*** Opening Information supplied ***
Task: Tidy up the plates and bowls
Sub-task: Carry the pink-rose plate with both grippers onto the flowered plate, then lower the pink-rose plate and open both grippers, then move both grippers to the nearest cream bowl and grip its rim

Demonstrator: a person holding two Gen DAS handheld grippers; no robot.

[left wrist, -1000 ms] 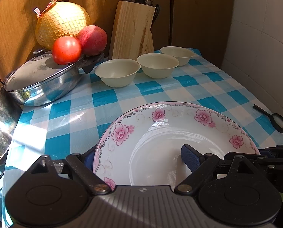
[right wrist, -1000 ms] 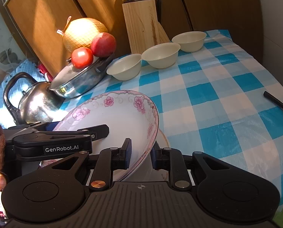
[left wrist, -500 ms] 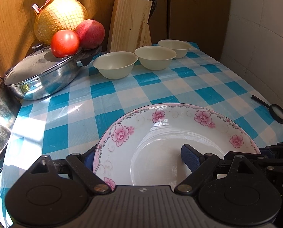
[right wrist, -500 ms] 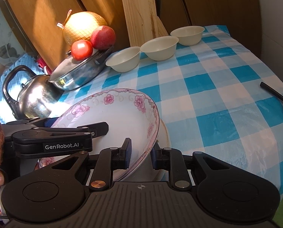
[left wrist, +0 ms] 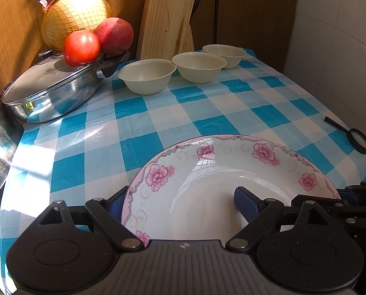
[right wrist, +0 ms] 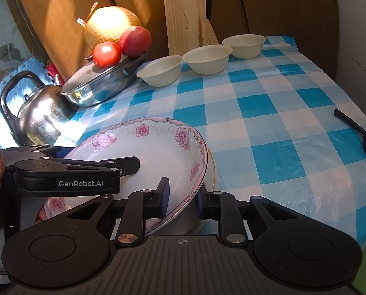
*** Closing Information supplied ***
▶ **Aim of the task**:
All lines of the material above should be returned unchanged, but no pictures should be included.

▶ **Final answer**:
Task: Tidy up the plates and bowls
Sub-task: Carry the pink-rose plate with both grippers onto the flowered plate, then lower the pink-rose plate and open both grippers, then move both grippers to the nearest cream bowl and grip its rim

Demonstrator: a person holding two Gen DAS handheld grippers; no robot.

[left wrist, -1000 ms] 
[right wrist, -1000 ms] 
[left wrist, -500 ms] 
[right wrist, -500 ms] 
[left wrist, +0 ms] 
[right wrist, +0 ms] 

That's the full output for the exercise.